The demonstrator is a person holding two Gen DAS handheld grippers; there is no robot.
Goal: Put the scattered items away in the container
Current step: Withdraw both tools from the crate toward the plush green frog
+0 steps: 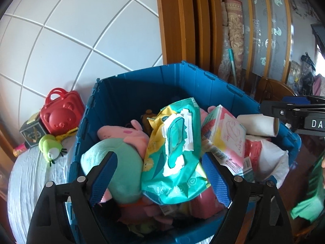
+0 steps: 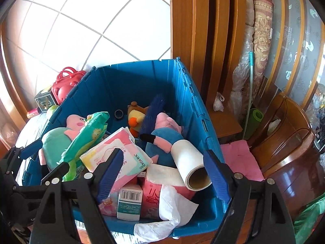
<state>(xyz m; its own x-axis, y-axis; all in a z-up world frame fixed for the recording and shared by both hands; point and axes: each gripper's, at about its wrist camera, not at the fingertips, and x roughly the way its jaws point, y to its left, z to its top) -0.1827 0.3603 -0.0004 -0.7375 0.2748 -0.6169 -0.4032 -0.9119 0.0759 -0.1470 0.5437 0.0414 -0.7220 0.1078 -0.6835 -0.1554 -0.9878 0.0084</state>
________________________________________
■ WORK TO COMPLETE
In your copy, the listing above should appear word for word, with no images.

■ EXPECTED ANSWER
The demonstrator is a person holding two Gen DAS handheld grippers; there is no robot.
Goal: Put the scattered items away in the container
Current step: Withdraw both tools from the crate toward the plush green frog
+0 steps: 
+0 steps: 
<state>(xyz m; its own x-axis, y-axis; all in a z-up world frame fixed for the recording and shared by both hands; point and axes: each gripper's, at about its wrist camera, not at the fingertips, and x roughly the way its jaws point, y to its left, z to its top) -0.1827 0.3603 -0.0004 -0.7375 0.2748 -0.6169 -0.4032 -0.9119 0.0759 -0.1470 0.5437 0.0414 -0.7220 0.1078 -0.6835 -0.1554 -0.9878 0.0084</state>

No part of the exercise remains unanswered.